▸ **EXERCISE DIRECTIONS**
Locate the line bearing "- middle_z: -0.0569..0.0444" in the material below, then reproduce it and each following line up to and including the line bearing "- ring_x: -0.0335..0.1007".
§ §
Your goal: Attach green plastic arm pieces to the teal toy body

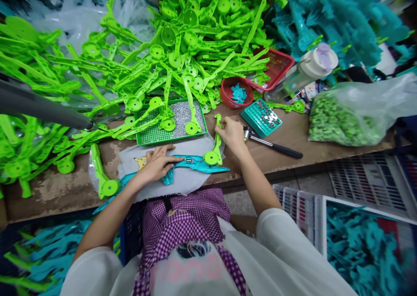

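Observation:
A teal plastic toy part (193, 164) lies on a pale grey cloth (150, 191) at the front of the bench. My left hand (158, 162) rests across it, fingers stretched out over its left portion. Just right of those fingertips a small metallic piece (189, 160) sits in the teal part. My right hand (232, 135) pinches the upper end of a green plastic arm (216, 146), whose round lower end lies over the teal part's right side. Another green arm (103, 174) with a round end lies left of the cloth.
A green tray (172, 134) of tiny metal pieces stands behind the cloth. Rightward are a hammer (275, 147), a teal rack (260, 117), a red bowl (226, 94) and a bag of green pieces (345, 116). A heap of green arms (195, 40) covers the back.

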A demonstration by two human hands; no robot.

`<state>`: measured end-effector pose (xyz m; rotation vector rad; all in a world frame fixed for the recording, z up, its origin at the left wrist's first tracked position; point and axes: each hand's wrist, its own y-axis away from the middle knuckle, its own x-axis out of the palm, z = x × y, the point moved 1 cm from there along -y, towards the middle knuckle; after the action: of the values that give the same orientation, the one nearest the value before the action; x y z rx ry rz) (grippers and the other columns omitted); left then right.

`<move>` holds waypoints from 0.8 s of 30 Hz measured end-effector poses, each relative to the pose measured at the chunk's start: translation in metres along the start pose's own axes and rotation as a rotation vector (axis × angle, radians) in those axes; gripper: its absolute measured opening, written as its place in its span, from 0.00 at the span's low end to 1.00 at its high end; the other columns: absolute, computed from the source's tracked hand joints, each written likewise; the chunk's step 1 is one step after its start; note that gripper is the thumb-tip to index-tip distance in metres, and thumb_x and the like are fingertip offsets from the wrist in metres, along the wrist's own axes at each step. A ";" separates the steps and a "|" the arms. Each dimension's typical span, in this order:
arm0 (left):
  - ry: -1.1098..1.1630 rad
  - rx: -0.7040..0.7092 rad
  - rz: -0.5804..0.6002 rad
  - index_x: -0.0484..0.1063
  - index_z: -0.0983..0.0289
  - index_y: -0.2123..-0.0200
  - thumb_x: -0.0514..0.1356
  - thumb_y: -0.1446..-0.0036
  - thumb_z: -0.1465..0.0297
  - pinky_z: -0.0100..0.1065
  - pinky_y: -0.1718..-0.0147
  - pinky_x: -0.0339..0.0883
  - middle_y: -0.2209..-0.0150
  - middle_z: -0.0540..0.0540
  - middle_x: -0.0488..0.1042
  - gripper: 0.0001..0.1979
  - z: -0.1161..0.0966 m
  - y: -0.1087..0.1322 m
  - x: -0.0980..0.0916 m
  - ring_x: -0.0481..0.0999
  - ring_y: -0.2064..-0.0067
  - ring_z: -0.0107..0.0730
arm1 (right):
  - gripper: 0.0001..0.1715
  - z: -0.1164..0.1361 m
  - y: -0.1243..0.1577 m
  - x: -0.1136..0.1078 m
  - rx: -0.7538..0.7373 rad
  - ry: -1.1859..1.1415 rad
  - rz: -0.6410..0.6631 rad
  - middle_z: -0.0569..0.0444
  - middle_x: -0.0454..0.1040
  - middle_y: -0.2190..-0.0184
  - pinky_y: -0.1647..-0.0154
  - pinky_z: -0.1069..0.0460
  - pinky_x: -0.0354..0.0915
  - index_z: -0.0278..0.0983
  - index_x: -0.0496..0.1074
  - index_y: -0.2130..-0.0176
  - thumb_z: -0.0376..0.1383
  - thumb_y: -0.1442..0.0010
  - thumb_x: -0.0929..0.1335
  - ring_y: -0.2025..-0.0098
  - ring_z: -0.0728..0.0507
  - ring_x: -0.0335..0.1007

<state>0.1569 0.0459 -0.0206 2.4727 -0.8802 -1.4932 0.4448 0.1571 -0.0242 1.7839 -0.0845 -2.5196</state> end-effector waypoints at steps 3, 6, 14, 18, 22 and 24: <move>0.003 0.001 0.007 0.76 0.43 0.42 0.56 0.32 0.70 0.56 0.43 0.56 0.33 0.56 0.61 0.20 -0.001 0.000 -0.001 0.59 0.36 0.55 | 0.14 -0.003 0.001 0.003 0.023 -0.026 -0.025 0.45 0.82 0.63 0.61 0.49 0.60 0.35 0.76 0.56 0.38 0.39 0.67 0.59 0.37 0.77; 0.000 0.004 0.003 0.76 0.44 0.43 0.56 0.32 0.71 0.56 0.43 0.56 0.33 0.56 0.61 0.21 -0.001 0.000 -0.001 0.59 0.36 0.55 | 0.14 -0.005 0.001 0.005 -0.002 -0.049 -0.031 0.45 0.82 0.63 0.61 0.49 0.59 0.34 0.76 0.56 0.38 0.39 0.67 0.60 0.38 0.76; 0.015 0.010 -0.013 0.76 0.44 0.43 0.57 0.33 0.72 0.58 0.42 0.56 0.33 0.56 0.61 0.21 0.000 0.001 0.000 0.59 0.36 0.56 | 0.13 -0.002 0.002 0.005 -0.028 0.007 -0.009 0.45 0.80 0.61 0.61 0.49 0.58 0.35 0.75 0.56 0.38 0.37 0.65 0.60 0.39 0.74; 0.016 0.016 -0.015 0.76 0.44 0.43 0.56 0.33 0.71 0.59 0.42 0.55 0.33 0.56 0.61 0.21 0.001 0.000 0.000 0.59 0.35 0.56 | 0.19 0.005 0.007 0.004 -0.039 0.124 -0.017 0.41 0.79 0.57 0.59 0.48 0.58 0.35 0.75 0.56 0.42 0.30 0.60 0.56 0.37 0.73; 0.022 0.016 -0.016 0.76 0.43 0.43 0.56 0.33 0.70 0.60 0.42 0.55 0.33 0.56 0.61 0.21 0.000 0.000 0.001 0.59 0.36 0.57 | 0.22 0.010 0.009 0.008 -0.082 0.191 -0.016 0.38 0.77 0.53 0.55 0.46 0.60 0.35 0.74 0.53 0.40 0.28 0.56 0.49 0.34 0.69; 0.019 -0.004 -0.020 0.75 0.42 0.42 0.57 0.33 0.71 0.61 0.42 0.55 0.33 0.56 0.61 0.21 -0.001 0.001 0.001 0.59 0.36 0.58 | 0.22 0.011 0.008 0.011 -0.093 0.207 -0.028 0.37 0.75 0.48 0.52 0.44 0.60 0.35 0.73 0.49 0.39 0.28 0.55 0.46 0.33 0.67</move>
<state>0.1580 0.0442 -0.0206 2.4968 -0.8507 -1.4732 0.4314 0.1489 -0.0301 2.0072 0.0662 -2.2983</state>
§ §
▸ **RESPONSE BELOW**
  - middle_z: -0.0569..0.0444
  - middle_x: -0.0454..0.1040
  - middle_y: -0.2190..-0.0184
  - pinky_y: -0.1647..-0.0154
  - pinky_z: -0.1069..0.0460
  - pinky_x: -0.0354..0.0915
  - index_z: -0.0278..0.0983
  - index_x: -0.0496..0.1074
  - index_y: -0.2130..-0.0176
  - thumb_z: -0.0376..0.1383
  - thumb_y: -0.1442..0.0010
  - thumb_x: -0.0929..0.1335
  - ring_y: -0.2025..-0.0098
  - ring_z: -0.0728..0.0507
  - ring_x: -0.0335..0.1007

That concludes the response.